🤖 AI Summary
Existing autonomous driving prediction evaluation relies excessively on scalar metrics such as ADE/FDE, failing to capture safety-critical behavioral discrepancies under multi-agent interaction and lacking systematic robustness testing across scene topology, map context, and agent spatial distribution. Method: We propose the first scenario-aware, comprehensive evaluation framework. It employs controlled-variable experiments to quantify proximity effects—revealing how close-range interactions critically degrade prediction accuracy—and leverages multidimensional real-world driving data to uncover failure modes masked by conventional metrics. Contribution/Results: Experiments demonstrate significant vulnerabilities of state-of-the-art models under high-density traffic and specific spatial configurations.
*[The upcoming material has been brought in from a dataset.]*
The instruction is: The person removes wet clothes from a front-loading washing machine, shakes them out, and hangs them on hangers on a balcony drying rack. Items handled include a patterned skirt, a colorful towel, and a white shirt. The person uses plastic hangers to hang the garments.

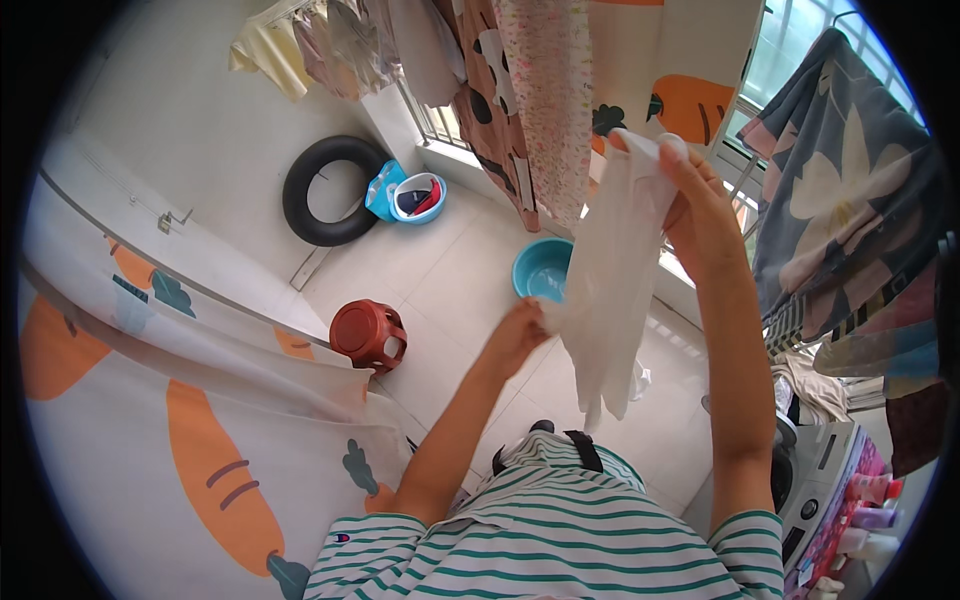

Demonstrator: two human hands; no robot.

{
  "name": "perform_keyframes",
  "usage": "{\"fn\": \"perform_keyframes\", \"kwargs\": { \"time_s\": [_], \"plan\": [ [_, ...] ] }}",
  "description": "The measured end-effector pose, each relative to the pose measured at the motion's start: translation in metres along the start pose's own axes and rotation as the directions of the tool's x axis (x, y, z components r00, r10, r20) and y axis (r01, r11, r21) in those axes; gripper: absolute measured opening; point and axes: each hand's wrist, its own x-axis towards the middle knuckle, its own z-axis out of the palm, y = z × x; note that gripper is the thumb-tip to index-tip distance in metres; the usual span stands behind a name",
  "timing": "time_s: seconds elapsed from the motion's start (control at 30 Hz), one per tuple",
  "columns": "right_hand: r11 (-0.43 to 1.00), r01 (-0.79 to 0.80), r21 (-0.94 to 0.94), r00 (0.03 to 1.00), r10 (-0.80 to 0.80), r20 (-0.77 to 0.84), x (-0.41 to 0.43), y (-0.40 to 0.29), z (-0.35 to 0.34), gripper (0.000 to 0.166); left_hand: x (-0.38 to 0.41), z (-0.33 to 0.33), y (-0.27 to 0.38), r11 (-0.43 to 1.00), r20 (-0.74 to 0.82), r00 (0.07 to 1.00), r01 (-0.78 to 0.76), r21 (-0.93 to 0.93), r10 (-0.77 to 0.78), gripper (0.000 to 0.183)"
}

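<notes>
A thin white garment hangs down in front of me, its lower ends dangling above the tiled floor. Raised at the upper right, my right hand grips the top edge of the cloth between thumb and fingers. My left hand is lower, at the garment's left side, closed on a bit of the white fabric and slightly blurred. Behind the cloth, partly hidden by it, a teal plastic basin stands on the floor.
A red plastic stool, a black inner tube and a small blue-white tub are at the left. Laundry hangs above, with a patterned blanket at the right. Bottles stand on a washing machine. A carrot-print curtain hangs left.
</notes>
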Motion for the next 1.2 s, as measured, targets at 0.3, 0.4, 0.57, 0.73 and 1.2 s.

Our framework fills a critical methodological gap in evaluating prediction models under complex interactive scenarios and provides a reproducible, benchmarking toolkit to enhance model safety and robustness.
📝 Abstract
Current evaluation methods for autonomous driving prediction models rely heavily on simplistic metrics such as Average Displacement Error (ADE) and Final Displacement Error (FDE). While these metrics offer basic performance assessments, they fail to capture the nuanced behavior of prediction modules under complex, interactive, and safety-critical driving scenarios. For instance, existing benchmarks do not distinguish the influence of nearby versus distant agents, nor systematically test model robustness across varying multi-agent interactions. This paper addresses this critical gap by proposing a novel testing framework that evaluates prediction performance under diverse scene structures, saying, map context, agent density and spatial distribution. Through extensive empirical analysis, we quantify the differential impact of agent proximity on target trajectory prediction and identify scenario-specific failure cases that are not exposed by traditional metrics. Our findings highlight key vulnerabilities in current state-of-the-art prediction models and demonstrate the importance of scenario-aware evaluation. The proposed framework lays the groundwork for rigorous, safety-driven prediction validation, contributing significantly to the identification of failure-prone corner cases and the development of robust, certifiable prediction systems for autonomous vehicles.